On walking through the landscape here, the eye is drawn to a gigantic steel-latticed obelisk rising from the marshland, half of the 400kV Thames Crossing. The pylon is one of two that make up the Thames Crossing, the other being well within viewing distance on the Dartford banks of the river. The pair are the tallest pylons in Britain, reaching some 190 meters into the clouds, dominating the landscape with a monstrous beauty. And this is perhaps the most accurate way to describe these structures; cold and utilitarian, stark against the soft grasses and grey skies of the surrounding environment, and yet, the intricacy of the gossamer-like weave of the steel is nothing short of awe-inspiring. And the scale. And the power.
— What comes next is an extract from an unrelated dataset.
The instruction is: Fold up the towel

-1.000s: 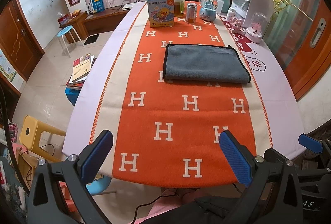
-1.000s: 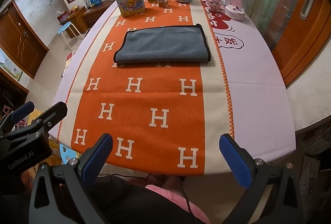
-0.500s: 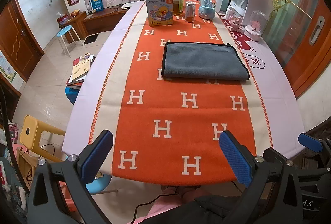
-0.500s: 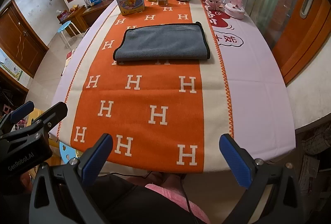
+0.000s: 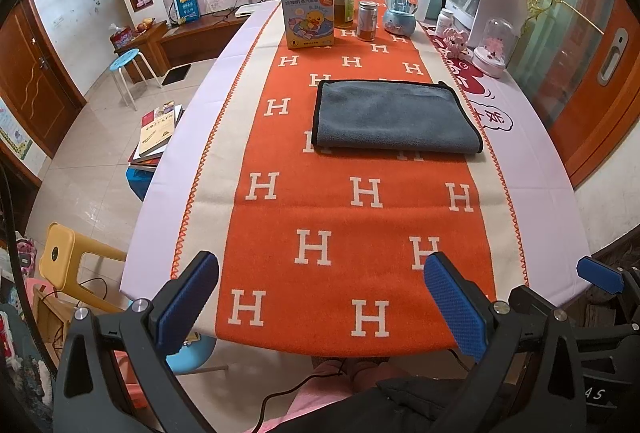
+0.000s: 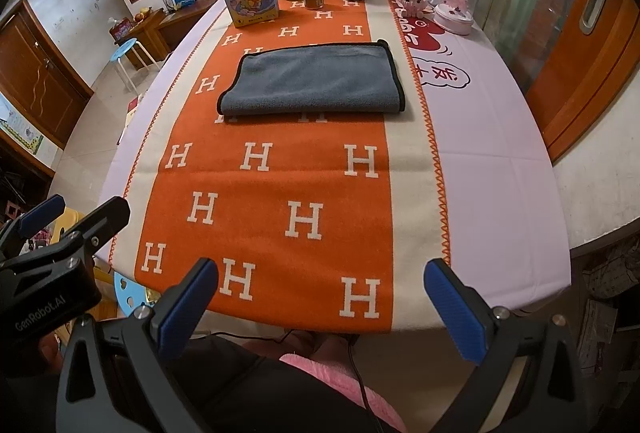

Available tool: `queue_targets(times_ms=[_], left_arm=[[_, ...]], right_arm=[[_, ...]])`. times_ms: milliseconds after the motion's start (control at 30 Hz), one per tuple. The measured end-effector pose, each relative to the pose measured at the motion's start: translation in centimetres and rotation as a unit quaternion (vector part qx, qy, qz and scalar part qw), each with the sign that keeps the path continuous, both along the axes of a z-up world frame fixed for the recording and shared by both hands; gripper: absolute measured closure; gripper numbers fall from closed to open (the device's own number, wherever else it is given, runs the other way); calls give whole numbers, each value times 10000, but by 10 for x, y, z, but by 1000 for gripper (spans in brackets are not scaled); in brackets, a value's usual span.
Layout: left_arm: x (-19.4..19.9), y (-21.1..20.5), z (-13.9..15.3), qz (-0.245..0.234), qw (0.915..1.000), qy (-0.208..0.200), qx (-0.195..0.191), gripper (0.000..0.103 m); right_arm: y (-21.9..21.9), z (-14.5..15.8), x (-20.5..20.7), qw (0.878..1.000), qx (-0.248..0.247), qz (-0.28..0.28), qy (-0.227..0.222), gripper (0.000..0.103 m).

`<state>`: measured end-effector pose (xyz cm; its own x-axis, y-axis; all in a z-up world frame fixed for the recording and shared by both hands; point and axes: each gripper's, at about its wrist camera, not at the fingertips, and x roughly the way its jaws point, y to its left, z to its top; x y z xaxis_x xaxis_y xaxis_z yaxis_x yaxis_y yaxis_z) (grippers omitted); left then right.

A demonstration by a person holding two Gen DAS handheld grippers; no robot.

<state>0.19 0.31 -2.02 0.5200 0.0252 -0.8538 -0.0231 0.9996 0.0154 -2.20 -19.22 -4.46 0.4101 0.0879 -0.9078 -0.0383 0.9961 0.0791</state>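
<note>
Both claws are wide open and holding nothing: left gripper (image 5: pixel 320 293) and right gripper (image 6: pixel 320 297) hang back over the near table edge, well apart from the towel (image 5: pixel 394 119). The towel lies flat on the orange runner (image 5: pixel 352 217), looks already folded over once, fold toward me. My guess is they're parked there because that fold's done.

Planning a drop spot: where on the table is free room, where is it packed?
Free: the orange runner between the grey towel and the near edge; the lilac cloth right of the runner. Crowded: the far end, with duck box, bottle, can, snow globe.
</note>
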Motion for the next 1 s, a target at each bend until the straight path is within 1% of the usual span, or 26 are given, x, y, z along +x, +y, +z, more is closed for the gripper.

The vehement buzz of electricity permeates the air, hairs seem to start standing on end within thirty meters of the pylon.
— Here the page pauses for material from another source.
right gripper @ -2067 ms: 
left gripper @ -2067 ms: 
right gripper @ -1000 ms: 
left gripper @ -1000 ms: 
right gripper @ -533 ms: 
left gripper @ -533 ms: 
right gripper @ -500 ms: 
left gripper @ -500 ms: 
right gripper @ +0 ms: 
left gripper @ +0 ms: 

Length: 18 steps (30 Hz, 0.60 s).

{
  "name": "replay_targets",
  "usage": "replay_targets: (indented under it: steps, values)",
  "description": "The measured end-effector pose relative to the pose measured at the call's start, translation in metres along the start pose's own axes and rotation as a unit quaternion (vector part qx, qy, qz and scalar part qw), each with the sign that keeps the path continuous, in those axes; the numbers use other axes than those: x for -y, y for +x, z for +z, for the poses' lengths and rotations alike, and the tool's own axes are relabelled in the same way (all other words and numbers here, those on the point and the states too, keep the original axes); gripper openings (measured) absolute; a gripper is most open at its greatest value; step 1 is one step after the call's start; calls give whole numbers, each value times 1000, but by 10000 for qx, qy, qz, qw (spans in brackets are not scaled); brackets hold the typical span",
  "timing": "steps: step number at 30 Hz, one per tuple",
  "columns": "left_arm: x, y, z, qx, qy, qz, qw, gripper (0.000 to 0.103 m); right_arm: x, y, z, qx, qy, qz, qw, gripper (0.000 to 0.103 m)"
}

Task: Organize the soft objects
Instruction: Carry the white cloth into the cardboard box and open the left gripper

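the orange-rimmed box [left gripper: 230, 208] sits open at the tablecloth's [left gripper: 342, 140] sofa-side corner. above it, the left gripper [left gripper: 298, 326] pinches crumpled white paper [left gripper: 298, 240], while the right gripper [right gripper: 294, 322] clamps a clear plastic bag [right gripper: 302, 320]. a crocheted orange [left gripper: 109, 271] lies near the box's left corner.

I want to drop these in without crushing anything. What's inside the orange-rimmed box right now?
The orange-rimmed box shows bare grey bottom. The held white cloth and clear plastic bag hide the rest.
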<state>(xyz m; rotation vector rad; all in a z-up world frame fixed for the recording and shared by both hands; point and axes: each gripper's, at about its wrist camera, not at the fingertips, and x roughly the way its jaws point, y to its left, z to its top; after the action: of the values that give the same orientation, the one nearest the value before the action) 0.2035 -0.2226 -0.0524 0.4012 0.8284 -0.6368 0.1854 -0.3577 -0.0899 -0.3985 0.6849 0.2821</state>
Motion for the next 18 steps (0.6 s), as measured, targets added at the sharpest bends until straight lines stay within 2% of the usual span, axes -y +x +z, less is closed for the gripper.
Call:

The surrounding land surface is strewn with fissures, ruptures where the ground can no longer contain the discarded shit buried within it. Historic waste seeps through from the landfill below; 1980s coke cans, Marathon bar wrappers and garish Crisps packets spew from beneath the wild grasses in a metastatic creeping of anachronistic refuse. Everything here feels contaminated. And yet nature prevails. The site is bordered by three marshes; Black Duck, Broadness and Botany, each of which is teaming with shrubs, grasses, wildflowers, bird and insect life. This is the type of space situated within what Richard Mabey would describe as the ‘unofficial countryside’; a place that has its own distinct type of peri-urban (re)wilding. Perhaps not a picnicking destination but no means devoid of its own, idiosyncratic beauty.
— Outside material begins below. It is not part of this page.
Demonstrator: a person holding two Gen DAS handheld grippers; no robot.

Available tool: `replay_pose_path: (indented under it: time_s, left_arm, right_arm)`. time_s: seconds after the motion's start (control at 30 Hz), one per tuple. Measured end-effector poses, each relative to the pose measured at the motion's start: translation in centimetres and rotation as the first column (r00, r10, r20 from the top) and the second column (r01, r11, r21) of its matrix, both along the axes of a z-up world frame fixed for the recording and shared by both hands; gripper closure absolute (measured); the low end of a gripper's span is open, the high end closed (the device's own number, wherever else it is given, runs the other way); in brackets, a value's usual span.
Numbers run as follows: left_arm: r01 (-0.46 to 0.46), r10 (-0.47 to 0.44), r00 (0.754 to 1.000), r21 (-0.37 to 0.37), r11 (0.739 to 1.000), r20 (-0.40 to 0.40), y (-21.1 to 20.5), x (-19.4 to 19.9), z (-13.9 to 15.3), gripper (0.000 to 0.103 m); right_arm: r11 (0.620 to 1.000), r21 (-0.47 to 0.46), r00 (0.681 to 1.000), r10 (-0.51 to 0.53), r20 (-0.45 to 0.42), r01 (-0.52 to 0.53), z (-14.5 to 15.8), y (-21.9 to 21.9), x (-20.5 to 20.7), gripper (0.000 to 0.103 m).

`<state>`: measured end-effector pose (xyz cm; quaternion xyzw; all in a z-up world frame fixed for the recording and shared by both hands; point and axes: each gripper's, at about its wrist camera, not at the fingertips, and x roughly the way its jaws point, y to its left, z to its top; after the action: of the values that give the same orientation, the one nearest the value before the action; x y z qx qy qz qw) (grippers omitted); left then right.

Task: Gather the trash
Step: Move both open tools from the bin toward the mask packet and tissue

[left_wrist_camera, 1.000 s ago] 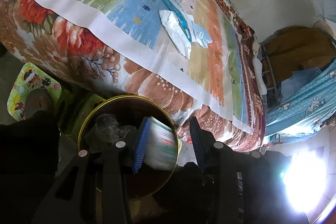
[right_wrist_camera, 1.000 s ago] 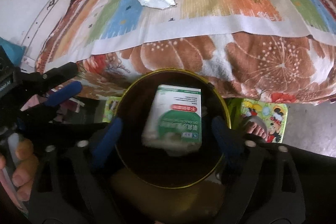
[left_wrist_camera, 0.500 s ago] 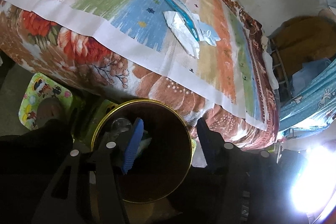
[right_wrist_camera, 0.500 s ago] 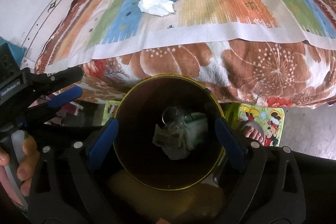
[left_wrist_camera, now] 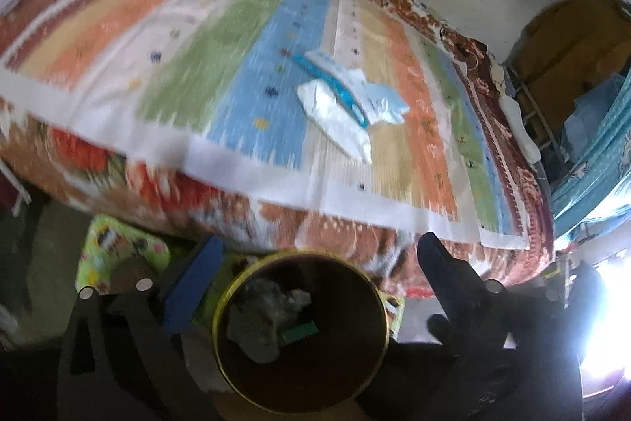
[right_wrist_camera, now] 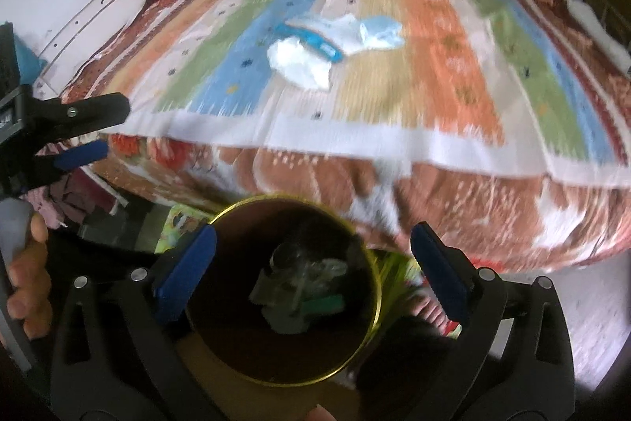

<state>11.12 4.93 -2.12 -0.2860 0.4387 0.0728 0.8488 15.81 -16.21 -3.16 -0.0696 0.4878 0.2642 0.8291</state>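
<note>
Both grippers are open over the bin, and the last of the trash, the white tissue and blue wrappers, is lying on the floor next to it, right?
Not on the floor. The tissue and wrappers lie on the bed's striped cover, as the right wrist view shows. The rest holds: both grippers are open above the bin.

both wrist views look steeply down, close over the bin [left_wrist_camera: 301,334], sharing the bed [right_wrist_camera: 394,73] beyond

A home bedroom: a bed [left_wrist_camera: 276,38] under a striped cover and floral blanket [right_wrist_camera: 473,200] lies beyond the claws, with a child's cartoon floor mat [left_wrist_camera: 118,247] beside it.
</note>
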Motion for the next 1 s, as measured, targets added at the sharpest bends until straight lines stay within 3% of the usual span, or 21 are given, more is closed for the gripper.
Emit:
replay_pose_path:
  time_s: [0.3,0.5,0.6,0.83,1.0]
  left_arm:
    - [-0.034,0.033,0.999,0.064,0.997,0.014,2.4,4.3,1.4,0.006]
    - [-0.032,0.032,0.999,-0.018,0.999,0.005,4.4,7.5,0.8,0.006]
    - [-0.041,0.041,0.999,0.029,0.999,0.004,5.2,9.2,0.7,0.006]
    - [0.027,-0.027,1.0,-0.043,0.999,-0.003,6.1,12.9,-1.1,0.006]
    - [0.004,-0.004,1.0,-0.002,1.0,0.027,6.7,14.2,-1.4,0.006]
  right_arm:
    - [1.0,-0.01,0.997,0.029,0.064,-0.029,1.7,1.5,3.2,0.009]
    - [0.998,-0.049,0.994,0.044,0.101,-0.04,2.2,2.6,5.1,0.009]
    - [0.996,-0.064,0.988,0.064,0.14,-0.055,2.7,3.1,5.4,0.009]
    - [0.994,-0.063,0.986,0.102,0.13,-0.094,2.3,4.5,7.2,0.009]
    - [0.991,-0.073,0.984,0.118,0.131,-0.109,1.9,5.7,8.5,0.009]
As a place, Swanscombe is palimpsestic, its surface is inscribed with the scarring of industry, both contemporary and historical, commercial and residential waste, power lines, human occupation (Broadness moorings harbour a number of ramshackle houseboats and huts), prehistoric habitation (Homo erectus and large mammals) and myriad wildlife. Layer upon layer of history is written into the landscape here, previous variations in both the matter and form of the land offering a unique insight into the biography of this place; brickworks, cement factories, marshland, edgeland. Old Father Thames laps at the banks at the pylon’s feet, abandoning a wealth of drift wood, reeds, plastic bottles, children’s toys, food wrappers, carrier bags, dead birds, trolleys, tyres, footballs, and old clothes. Each item playing but a small part in the oscillating narratives of abandonment and memory that envelope this space.
After visiting the area it becomes all too obvious why those individuals involved with the Swanscombe Project care so deeply for this unique piece of land. The looming construction of the UK’s largest ‘entertainment resort’ will, no doubt, eradicate the existing narratives surrounding Swanscombe; the moorings will be displaced, the wildlife irreparably damaged and the character of the landscape changed forever, though perhaps this is the natural state of the edgeland? Margins have a tendency to blur, to become less defined, and in doing so create new borders, new sites for new experiences. It will be interesting to see what new margins are drawn here, and what new spaces are created from the destruction of Swanscombe.